Ma ci sono anche crisi di altro tipo, che ci toccano maggiormente nell’intimo. Ancora una volta, prendiamo un esempio dalla vita matrimoniale. Può capitare che l’amore si logori, per il peso dell’abitudine, dei piccoli difetti, delle trascuratezze alle quali non si dà importanza, ma che, accumulandosi come la polvere, soffocano. Diventiamo degli pseudo-psicologi, che credono di poter dare una definizione dell’altra persona, che giustifichi il nostro allontanamento. Nel nostro rapporto non c’è più verità.
Tuttavia, se siamo appena un poco onesti con noi stessi, ci rendiamo conto che abbiamo ancora spazi per l’azione, che l’amore potrebbe esprimersi in decisioni, magari piccole, apparentemente, ma che romperebbero gli schemi dei quali ormai siamo prigionieri. Ci vuole coraggio, ma è possibile compiere qualche gesto gentile, evitare risposte brusche, valorizzare le doti dell’altro, fare qualche piccolo dono o donare del tempo.

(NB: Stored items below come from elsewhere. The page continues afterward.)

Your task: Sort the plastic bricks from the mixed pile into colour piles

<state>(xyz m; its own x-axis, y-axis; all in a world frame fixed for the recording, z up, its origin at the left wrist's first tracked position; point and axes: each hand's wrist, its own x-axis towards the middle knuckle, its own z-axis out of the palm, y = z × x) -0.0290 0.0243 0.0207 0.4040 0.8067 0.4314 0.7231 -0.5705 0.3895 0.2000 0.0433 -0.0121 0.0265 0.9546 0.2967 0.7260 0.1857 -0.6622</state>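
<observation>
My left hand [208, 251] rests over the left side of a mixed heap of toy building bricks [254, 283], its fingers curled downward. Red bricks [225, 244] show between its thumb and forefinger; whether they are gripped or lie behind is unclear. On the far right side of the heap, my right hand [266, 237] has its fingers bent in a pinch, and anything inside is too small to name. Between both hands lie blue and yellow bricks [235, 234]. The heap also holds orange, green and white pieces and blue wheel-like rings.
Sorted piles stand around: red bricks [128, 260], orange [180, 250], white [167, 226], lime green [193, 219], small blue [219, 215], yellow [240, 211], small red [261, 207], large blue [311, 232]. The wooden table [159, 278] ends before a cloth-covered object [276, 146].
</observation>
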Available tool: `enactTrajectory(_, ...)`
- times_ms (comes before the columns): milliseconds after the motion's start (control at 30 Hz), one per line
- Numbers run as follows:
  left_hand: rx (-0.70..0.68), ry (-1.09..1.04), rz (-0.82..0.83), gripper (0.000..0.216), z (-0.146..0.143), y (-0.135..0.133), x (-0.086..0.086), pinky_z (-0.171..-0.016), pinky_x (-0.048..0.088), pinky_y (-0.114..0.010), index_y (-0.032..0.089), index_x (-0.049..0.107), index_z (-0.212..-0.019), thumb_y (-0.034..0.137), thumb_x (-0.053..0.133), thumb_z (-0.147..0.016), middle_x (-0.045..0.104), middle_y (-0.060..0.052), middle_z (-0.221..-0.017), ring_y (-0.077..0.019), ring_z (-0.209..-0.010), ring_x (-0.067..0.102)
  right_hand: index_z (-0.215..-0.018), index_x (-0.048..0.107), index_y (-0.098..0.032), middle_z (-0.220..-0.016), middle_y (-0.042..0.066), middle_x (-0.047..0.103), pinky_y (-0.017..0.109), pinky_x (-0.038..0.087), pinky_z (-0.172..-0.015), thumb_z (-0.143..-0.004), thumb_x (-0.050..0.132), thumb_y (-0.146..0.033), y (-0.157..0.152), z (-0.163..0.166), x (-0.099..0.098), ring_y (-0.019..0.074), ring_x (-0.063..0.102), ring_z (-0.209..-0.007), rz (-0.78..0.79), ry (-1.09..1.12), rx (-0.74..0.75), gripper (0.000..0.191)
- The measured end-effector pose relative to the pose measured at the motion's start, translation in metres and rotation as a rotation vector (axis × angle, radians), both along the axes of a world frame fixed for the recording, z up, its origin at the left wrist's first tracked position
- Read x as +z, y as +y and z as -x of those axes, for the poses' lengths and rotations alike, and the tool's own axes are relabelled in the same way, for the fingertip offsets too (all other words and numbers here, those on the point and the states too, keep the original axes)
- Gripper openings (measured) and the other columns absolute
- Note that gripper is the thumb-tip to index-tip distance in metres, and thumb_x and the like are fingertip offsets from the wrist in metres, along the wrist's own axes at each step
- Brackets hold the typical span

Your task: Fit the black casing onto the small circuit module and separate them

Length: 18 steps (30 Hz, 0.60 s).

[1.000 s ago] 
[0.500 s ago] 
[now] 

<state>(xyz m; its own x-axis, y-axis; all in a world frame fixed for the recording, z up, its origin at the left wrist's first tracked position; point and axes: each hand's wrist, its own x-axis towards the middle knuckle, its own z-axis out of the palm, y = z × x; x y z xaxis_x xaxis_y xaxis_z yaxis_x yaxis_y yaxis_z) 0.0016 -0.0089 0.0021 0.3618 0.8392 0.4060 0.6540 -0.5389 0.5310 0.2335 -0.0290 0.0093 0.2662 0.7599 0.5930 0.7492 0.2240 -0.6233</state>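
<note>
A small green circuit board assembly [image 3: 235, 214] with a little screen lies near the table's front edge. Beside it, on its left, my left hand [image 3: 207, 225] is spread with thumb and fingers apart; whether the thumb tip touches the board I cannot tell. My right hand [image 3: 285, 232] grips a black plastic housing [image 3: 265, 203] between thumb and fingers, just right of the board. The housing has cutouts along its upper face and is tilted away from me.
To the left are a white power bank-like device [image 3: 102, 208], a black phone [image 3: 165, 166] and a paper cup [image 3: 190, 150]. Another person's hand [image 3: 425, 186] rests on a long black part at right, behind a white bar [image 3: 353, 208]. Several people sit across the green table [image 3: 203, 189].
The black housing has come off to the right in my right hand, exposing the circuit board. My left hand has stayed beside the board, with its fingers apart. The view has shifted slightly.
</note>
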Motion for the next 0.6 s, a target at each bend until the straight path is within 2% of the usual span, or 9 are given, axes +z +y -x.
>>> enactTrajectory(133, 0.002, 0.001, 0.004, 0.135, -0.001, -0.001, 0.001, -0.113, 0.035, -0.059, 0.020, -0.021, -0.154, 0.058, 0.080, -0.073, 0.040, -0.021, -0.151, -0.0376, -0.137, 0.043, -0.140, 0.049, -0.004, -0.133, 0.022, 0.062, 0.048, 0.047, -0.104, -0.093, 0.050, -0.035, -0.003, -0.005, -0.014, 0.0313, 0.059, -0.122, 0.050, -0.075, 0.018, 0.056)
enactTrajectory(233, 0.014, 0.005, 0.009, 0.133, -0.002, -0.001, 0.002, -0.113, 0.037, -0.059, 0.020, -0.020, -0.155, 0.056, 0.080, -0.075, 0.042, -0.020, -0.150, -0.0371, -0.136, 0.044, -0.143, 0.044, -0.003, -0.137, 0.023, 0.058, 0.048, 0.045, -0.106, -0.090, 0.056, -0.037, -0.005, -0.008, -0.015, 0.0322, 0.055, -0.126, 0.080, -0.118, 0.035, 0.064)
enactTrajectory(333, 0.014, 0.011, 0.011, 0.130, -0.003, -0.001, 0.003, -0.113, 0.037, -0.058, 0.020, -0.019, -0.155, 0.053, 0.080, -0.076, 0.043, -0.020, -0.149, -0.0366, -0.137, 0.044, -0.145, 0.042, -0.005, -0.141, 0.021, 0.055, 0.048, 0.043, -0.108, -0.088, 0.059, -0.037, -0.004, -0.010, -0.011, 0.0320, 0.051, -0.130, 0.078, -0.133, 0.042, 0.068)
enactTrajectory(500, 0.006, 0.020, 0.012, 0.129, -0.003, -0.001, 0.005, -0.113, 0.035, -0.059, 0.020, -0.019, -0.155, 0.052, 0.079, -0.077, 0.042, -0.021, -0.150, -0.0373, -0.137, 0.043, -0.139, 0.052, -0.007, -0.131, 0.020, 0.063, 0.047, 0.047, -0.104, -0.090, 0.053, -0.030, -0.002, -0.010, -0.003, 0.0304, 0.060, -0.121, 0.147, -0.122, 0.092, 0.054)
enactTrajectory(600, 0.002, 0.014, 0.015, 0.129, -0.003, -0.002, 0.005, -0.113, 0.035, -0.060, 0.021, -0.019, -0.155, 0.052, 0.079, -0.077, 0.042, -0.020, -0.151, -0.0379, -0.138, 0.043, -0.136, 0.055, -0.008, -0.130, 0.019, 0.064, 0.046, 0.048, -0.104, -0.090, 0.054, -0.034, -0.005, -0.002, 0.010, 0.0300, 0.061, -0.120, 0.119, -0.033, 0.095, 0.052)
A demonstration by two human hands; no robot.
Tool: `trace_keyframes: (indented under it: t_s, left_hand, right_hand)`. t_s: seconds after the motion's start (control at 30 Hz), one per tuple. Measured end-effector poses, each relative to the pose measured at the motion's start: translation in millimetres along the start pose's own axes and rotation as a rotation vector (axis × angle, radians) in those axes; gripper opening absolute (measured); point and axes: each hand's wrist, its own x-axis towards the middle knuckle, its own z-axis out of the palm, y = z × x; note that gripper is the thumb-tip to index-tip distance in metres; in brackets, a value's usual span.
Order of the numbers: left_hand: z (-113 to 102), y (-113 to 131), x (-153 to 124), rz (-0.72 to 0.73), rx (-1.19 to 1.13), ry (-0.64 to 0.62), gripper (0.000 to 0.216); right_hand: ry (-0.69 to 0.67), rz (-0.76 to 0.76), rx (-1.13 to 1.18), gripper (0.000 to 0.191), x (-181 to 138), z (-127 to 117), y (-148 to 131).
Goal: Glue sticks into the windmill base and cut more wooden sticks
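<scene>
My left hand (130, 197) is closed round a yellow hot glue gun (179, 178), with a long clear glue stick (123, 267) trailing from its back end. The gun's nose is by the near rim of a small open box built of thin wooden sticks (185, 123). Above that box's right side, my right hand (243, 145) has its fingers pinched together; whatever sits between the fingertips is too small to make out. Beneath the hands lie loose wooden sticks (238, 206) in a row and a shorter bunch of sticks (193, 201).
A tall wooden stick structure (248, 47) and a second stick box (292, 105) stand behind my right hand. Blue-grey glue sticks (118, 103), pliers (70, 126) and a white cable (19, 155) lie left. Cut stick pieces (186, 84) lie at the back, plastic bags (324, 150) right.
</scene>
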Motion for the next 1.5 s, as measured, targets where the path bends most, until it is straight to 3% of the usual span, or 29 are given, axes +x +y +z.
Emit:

L’amore è questa azione. Essa va contro il sentimento, che invece considererebbe spenta o logorata irrimediabilmente la relazione. Non solo: in questo modo attiveremmo la circolarità tra amore e conoscenza. Più seguo la via della decisione, più conosco me stesso, i miei difetti ma anche le mie capacità; e conosco l’altro, che cessa di essere una maschera e ritorna ad essere un volto da amare.